Work instructions: Your task is to output the data exactly as it stands.

Supplied data:
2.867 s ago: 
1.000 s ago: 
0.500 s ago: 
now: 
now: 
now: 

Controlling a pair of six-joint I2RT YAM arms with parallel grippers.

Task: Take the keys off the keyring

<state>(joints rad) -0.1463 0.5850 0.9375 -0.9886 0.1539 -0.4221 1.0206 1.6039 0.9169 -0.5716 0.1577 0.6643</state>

Solution to this task:
2.867 s ago: 
1.000 s ago: 
0.500 s ago: 
now: 
now: 
now: 

Controlling a pair of six-joint I2RT YAM arms with parallel grippers.

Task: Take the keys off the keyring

<state>(joints rad) -0.1463 0.5850 0.9375 -0.9886 0.1539 -0.4221 1.0206 1.6039 0.9169 -0.5716 0.1577 0.6643</state>

The response to this exercise is complete.